轩辕德忠的不理解其实再正常不过,他的人生轨迹本就与张真至、刘二逄截然不同。
幼时身为孤儿的他,幸得刘泽清收留,认作义子。
刘泽清待他极好,亲自教他学字习武,少年时便让他跟着自己征战沙场,刘家军上下都恭敬地称他“少将军”。
他时常给义父出谋划策,哪怕想法稚嫩,刘泽清也总会笑着夸一句:
“德忠类吾!”
这份毫无保留的认可,让他从未在尊严上受过委屈。
后来他建议义父紧跟崇祯,刘泽清二话不说便给了他一千亲军、一百多万两银票,让他率军入京;
之后更是亲自领兵驰援,对他的信任可见一斑。
刘泽清几乎满足了他所有合理的需求,完完全全将他当作承嗣亲子培养,这份宠溺与重视,让他从未体会过寄人篱下的卑微。

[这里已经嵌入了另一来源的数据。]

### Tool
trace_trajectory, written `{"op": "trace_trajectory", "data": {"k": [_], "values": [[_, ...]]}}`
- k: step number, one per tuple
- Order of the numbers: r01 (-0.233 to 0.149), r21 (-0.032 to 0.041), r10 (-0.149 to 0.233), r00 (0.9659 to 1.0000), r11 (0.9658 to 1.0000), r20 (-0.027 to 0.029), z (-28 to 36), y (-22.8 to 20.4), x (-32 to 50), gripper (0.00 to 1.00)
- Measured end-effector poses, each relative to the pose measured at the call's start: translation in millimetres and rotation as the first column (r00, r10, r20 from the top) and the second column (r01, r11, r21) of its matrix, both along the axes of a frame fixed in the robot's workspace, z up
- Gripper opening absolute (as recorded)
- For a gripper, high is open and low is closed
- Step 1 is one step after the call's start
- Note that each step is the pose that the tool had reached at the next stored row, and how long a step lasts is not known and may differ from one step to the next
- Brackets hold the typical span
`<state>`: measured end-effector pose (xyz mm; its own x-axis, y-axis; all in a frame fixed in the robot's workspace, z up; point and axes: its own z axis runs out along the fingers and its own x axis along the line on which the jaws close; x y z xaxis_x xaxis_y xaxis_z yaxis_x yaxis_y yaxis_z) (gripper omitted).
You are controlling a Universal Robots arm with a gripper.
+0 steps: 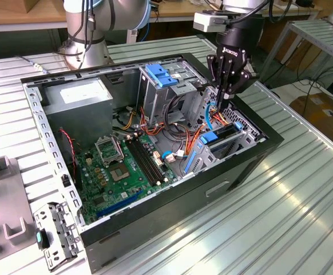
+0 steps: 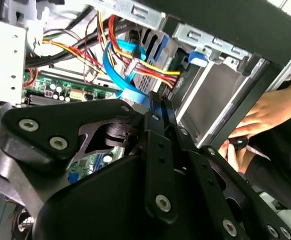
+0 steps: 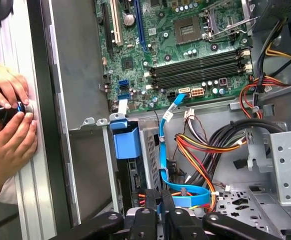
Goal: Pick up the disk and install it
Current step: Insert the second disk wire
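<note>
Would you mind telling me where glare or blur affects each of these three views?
Exterior view: strong glare streaks the ribbed metal table, while the motherboard stays evenly lit. Second wrist view: the gripper looms dark and soft, and the hand is washed bright. First wrist view: the hands look slightly overexposed.

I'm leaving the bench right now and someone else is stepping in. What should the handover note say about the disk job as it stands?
Gripper: low inside the open case, jaws shut at the blue cable; whether it is pinched is unclear.
Disk: not held, sitting in the drive cage beside the gripper.
Done: the disk is in its bay.
Left: full seating and cabling cannot be confirmed.
Note: a person's hands rest on the case edge.
</note>
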<state>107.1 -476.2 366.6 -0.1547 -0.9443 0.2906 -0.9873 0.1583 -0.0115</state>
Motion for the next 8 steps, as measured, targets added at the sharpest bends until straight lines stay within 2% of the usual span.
{"op": "trace_trajectory", "data": {"k": [3,6,7,8], "values": [[-0.002,0.0012,0.002,1.0,1.0,0.0006,-0.2,-3.7,-3.7,0.16],[-0.004,0.0045,0.004,1.0,1.0,0.0035,-0.6,-6.5,-7.6,0.16],[-0.005,0.0069,0.005,1.0,1.0,0.0054,-0.6,-7.2,-8.8,0.16],[-0.005,0.0124,0.005,0.9999,0.9999,0.0096,-0.6,-7.9,-10.0,0.16]]}}
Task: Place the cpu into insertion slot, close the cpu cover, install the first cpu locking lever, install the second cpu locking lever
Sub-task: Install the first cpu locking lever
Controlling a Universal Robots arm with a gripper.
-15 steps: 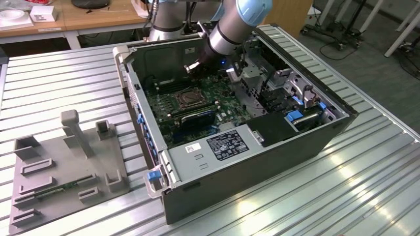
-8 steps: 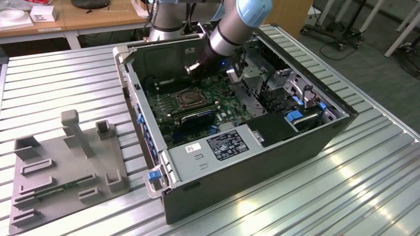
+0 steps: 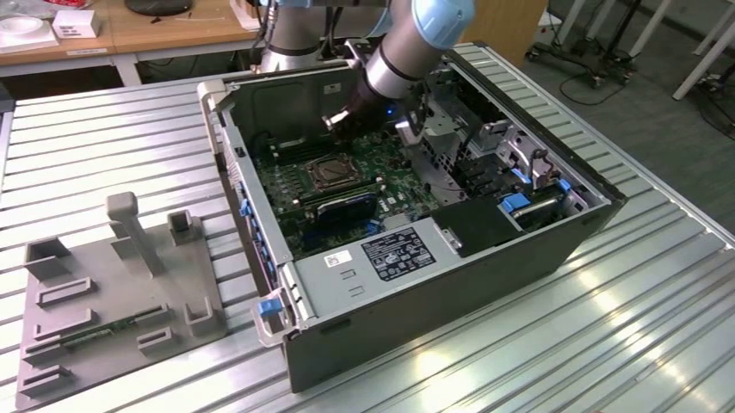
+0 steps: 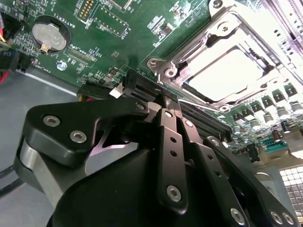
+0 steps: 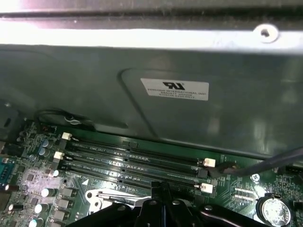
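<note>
My gripper [image 4: 166, 105] is shut with nothing between its fingers and hovers low over the green motherboard [image 4: 113, 42] inside the open computer case [image 3: 460, 284]. In the first wrist view the gripper [image 5: 160, 190] is over the long black memory slots [image 5: 132, 163]. Just beyond it lies the insertion slot [image 3: 325, 173]. The cpu [image 4: 232, 71] shows as a bright square in the slot. The silver cpu cover [image 4: 189, 51] lies flat around the cpu. I cannot tell how the locking levers stand.
The case's metal wall [image 5: 199, 113] with a white label rises close behind the memory slots. A coin battery [image 4: 49, 37] sits on the board. A black power supply [image 3: 397, 254] fills the case's near side. A grey fixture [image 3: 115, 292] stands on the slatted table at the exterior view's left.
</note>
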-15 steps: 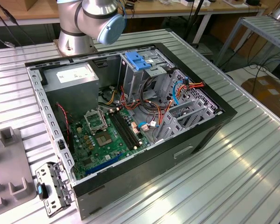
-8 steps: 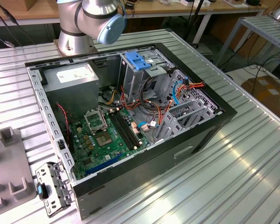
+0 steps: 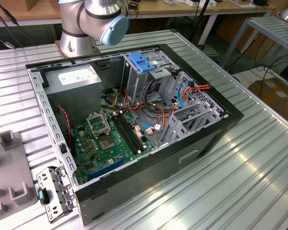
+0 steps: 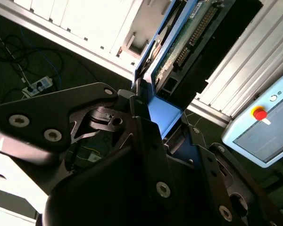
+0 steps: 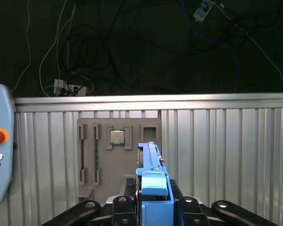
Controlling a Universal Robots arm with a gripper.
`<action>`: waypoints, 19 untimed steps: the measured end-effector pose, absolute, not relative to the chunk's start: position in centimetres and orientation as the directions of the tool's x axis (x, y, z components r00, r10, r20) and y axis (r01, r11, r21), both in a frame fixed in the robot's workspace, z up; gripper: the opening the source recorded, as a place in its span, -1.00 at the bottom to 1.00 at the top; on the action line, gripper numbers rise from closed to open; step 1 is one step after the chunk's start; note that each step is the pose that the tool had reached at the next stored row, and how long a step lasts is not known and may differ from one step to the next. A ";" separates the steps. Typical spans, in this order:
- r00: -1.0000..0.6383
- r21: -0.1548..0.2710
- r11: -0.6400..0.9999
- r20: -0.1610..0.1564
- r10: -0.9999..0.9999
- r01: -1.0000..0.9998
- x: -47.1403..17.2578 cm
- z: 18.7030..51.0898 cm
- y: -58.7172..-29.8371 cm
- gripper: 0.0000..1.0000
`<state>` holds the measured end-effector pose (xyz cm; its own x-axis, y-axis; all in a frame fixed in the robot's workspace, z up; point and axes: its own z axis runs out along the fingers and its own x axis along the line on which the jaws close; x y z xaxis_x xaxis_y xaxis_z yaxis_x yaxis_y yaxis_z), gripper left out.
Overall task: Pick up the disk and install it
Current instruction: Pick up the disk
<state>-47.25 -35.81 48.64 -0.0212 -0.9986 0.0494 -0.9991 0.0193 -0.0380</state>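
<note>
Pick-up part looks done: the hand (image 5: 153, 197) is clenched on the disk (image 5: 151, 155), grasping it at the blue carrier end, w/ the disk standing edge-on between the fingers. In the second wrist view the disk (image 4: 181, 40) turns its green board side to the camera. It hangs in the air above the ribbed desk (image 5: 226, 155), approx. over a grey parts tray (image 5: 87, 160), apart from it. Install part is left, I judge: the open PC case (image 3: 216, 129) lies on the desk, and the disk is not yet inside it.
</note>
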 end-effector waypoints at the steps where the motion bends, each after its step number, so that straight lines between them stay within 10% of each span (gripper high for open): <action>1: -0.021 -0.038 0.019 0.049 -0.999 -0.999 -47.2 48.6 -35.8 -0.25; 19: -0.020 -0.038 0.018 0.049 -0.999 -0.999 -44.8 48.6 -35.8 -0.25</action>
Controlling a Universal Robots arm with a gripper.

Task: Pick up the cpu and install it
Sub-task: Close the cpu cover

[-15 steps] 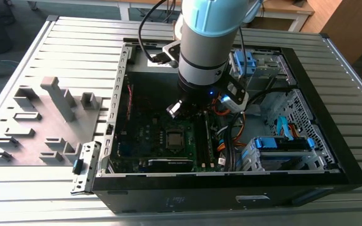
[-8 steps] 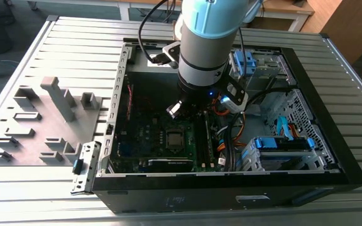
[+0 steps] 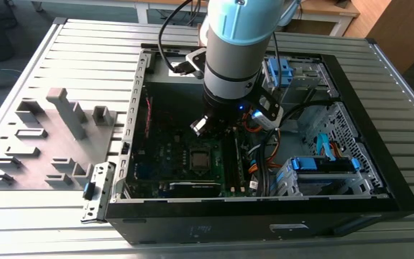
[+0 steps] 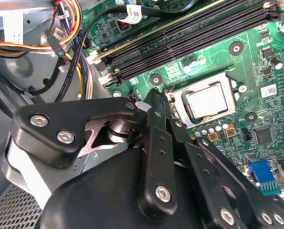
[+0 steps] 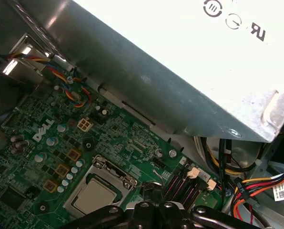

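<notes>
Black jointed links of the jaws lie closest to the lens in both wrist views. Their narrow fingertips (image 5: 152,192) meet in one dark block, clenched together with nothing between them.

Just past those tips sits the cpu (image 4: 207,101), a small thin square chip with a pale silvery-grey flat top. It lies flat inside the silver metal socket frame (image 4: 176,106) on the green motherboard (image 4: 256,62). Its face is smooth and lightly sheened, with straight edges, and the frame's bright rim borders it on every side. The jaws are near the chip but apart from it.

In the first wrist view the same pale square (image 5: 93,196) shows a duller, even grey, with small gold-coloured square parts close by on the board. Long black memory slots (image 4: 189,40) run alongside the socket. A bundle of coloured cables (image 4: 18,47) hangs off the board's edge. A large grey metal power-supply box (image 5: 147,71) overhangs the board.

In the exterior view the pale-blue and grey robot arm (image 3: 232,48) reaches down into the open black computer case (image 3: 379,205), its end hovering over the board near the socket. The case rests on a ribbed grey metal surface (image 3: 84,48). A grey moulded parts tray (image 3: 49,135) lies beside it, towards the exterior view's left.
</notes>
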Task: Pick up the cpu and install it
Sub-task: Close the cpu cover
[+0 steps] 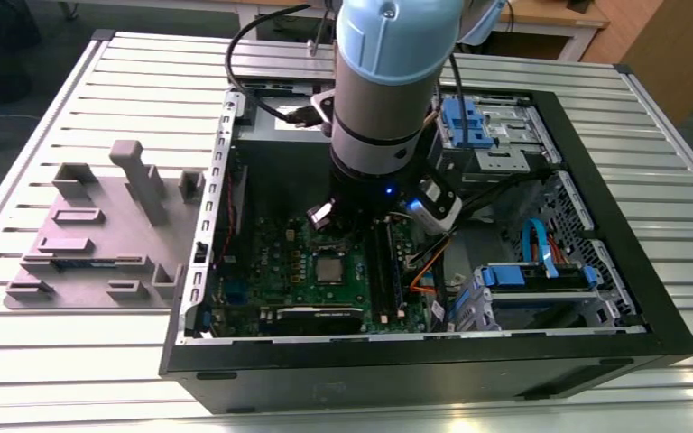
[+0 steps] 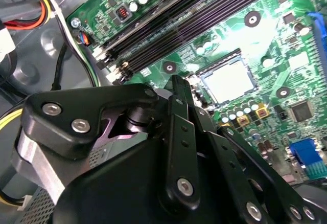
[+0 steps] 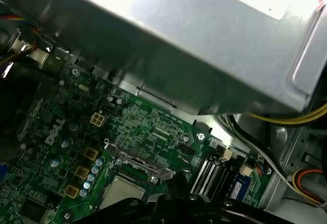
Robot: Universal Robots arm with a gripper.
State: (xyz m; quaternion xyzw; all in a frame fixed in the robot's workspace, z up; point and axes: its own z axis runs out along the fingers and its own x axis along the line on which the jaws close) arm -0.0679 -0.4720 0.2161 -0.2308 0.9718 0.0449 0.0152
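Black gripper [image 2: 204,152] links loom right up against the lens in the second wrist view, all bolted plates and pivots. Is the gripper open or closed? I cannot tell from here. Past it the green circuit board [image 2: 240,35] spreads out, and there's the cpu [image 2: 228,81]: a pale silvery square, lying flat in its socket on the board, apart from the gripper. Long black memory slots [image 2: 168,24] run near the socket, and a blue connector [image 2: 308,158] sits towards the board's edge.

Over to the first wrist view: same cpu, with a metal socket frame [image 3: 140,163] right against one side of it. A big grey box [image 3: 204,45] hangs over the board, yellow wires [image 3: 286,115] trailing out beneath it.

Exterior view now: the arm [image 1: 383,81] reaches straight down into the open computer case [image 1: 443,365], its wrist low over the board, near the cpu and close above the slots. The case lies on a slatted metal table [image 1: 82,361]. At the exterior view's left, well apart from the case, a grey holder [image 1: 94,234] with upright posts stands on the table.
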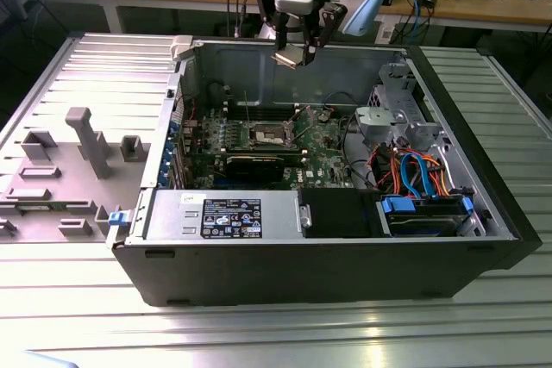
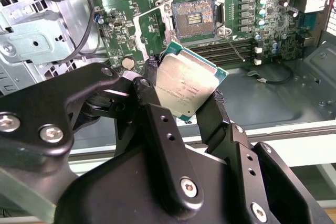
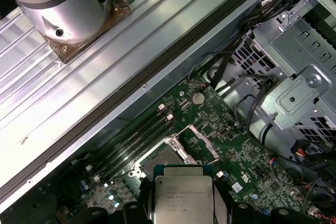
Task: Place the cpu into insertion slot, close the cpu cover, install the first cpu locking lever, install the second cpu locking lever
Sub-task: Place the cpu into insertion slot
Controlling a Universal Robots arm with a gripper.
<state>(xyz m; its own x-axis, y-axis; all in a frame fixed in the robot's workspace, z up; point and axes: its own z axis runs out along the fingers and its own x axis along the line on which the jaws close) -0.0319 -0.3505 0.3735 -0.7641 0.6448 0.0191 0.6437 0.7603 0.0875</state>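
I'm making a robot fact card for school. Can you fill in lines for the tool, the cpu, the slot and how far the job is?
Tool: shut on the cpu, up above the open computer case
Cpu: tilted, gripped by two opposite edges, metal face showing
Insertion slot: bare, dark centre uncovered, on the green motherboard
Job so far: cpu not yet in the slot

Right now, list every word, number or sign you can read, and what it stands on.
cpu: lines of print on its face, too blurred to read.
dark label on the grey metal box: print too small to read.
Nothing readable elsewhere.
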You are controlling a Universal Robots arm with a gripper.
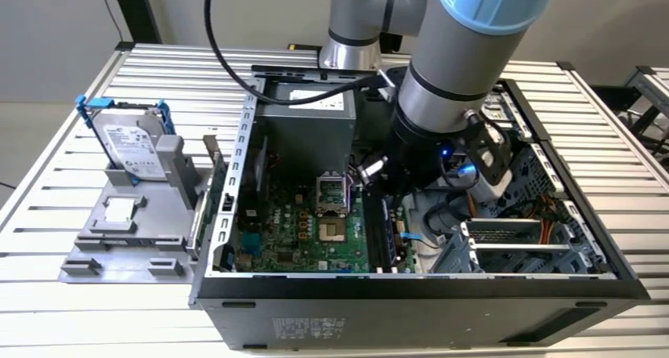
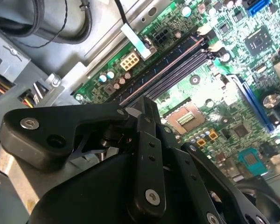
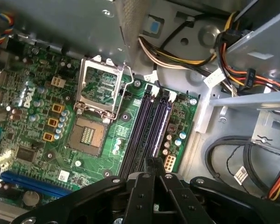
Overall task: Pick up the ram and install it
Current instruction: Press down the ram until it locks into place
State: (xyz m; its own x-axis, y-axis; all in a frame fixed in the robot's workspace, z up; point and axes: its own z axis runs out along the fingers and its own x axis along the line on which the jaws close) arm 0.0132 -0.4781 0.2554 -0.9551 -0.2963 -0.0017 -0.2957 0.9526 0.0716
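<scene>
The gripper (image 3: 154, 168) hangs inside the computer case (image 1: 418, 283), over the black memory slots (image 3: 147, 126) on the green board (image 3: 46, 116). Its jaws are narrow, seemingly pinching the ram (image 1: 371, 168) – pickup looks done. The slots look empty – seating is left.

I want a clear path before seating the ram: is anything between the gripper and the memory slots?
Nothing visible does. In the first wrist view the gripper hangs over one end of the memory slots, which look empty. The cable bundle lies past their other end, clear of them.
</scene>
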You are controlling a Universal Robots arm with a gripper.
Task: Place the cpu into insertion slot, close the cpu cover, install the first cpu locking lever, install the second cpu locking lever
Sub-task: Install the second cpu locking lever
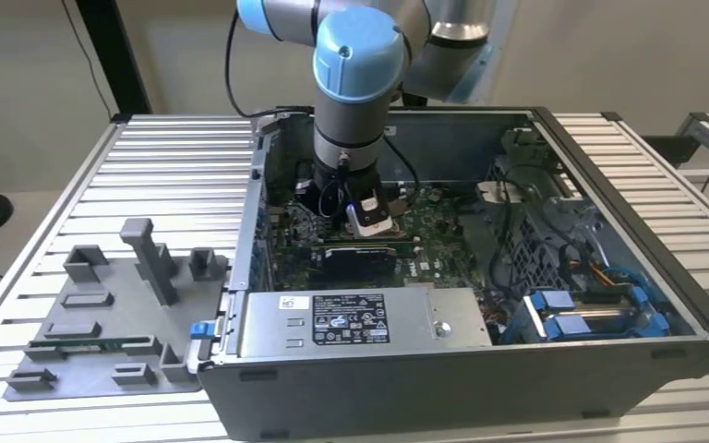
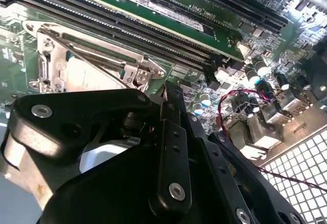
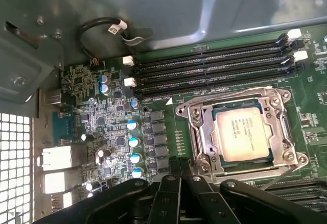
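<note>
Silvery-tan square cpu [image 3: 241, 133] already seated in silver-rimmed insertion slot [image 3: 200, 132], right of centre in first wrist view; cover step in hand. Black gripper [image 3: 171, 180] just beside it; finger spread: cannot tell. Cover must swing flat.

cpu [image 3: 241, 133]: silvery-tan, flat in insertion slot [image 3: 204, 132] | cpu cover [image 3: 240, 165]: closed around it
</note>
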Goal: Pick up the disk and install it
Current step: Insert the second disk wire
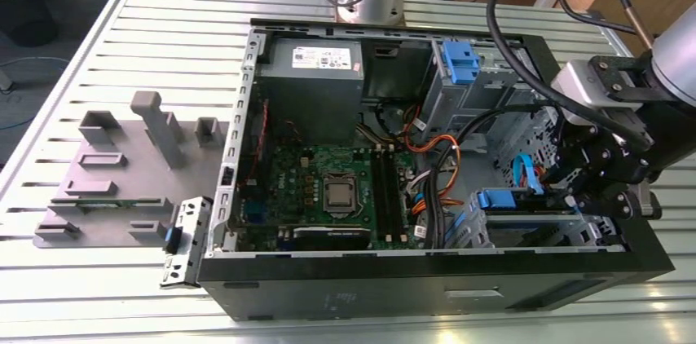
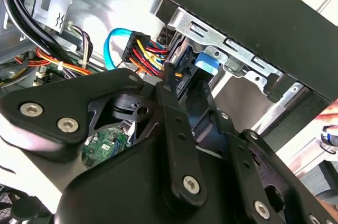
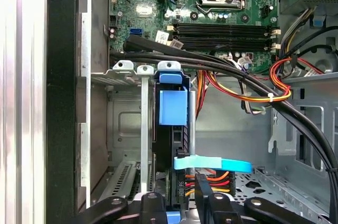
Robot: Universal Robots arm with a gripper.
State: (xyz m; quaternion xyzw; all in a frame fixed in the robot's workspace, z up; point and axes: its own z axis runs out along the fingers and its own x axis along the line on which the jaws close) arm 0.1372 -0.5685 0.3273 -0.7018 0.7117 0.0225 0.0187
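Your gripper [image 1: 592, 197] hangs inside the open computer case [image 1: 435, 279], at the exterior view's right. The disk [image 3: 171, 123] stands on edge in the metal drive bay [image 3: 124, 129], blue tab up, just beside the fingertips. Whether the claw grips it, you cannot tell.

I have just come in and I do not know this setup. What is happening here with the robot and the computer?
A robot arm is working inside an open computer case that lies on a slatted table. Its gripper is down at the drive bay near the case's front corner, on the exterior view's right. The disk, with its blue rails and blue tab, sits upright in that bay beside the metal cage, with power and data cables plugged at its end. The gripper is right at the disk.
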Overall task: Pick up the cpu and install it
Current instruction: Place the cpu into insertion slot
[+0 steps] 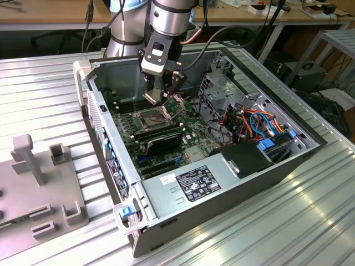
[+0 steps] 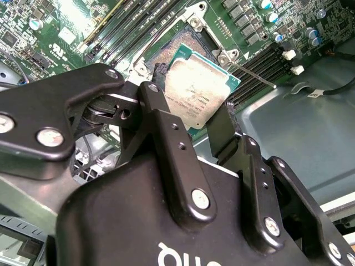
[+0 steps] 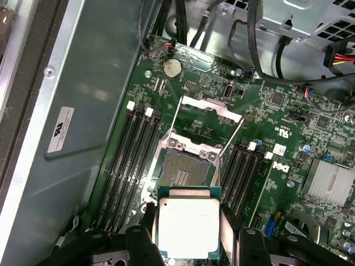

即便后来辗转到了张献忠的大西政权,他也顺理成章地成了大西太子。
不论张献忠在历史上名声如何,对轩辕德忠却是真心实意的好,给予他的是如父亲般全然的信任与倚重。
论起人生命运,轩辕德忠无疑是“胜利者”,仿佛开了挂一般:
在义子这条路上,他遇上的都是将他视若己出的“父亲”,关系之融洽深厚,甚至超越了历史上许多时代的义父义子。
他的人生里,少了张真至、刘二逄那种需要靠“谶言”“天意”来证明自身价值的焦虑,自然难以理解二人面对“大明界图”时的激动落泪——
于他而言,忠诚是天性,信任是常态,无需奇石神谕来佐证,这份顺遂与笃定,本就与另外两人的心境截然不同。
而刘二逄与张真至的境遇,则与轩辕德忠截然不同。
他们自幼家贫,被父母卖给朝廷净身入宫,分到杂事监做最底层的打杂太监。
在那暗无天日的宫墙里,别说尊严,连最起码的尊重都得不到,每日面对的是呵斥与劳作,这辈子似乎注定只能在卑微中耗尽。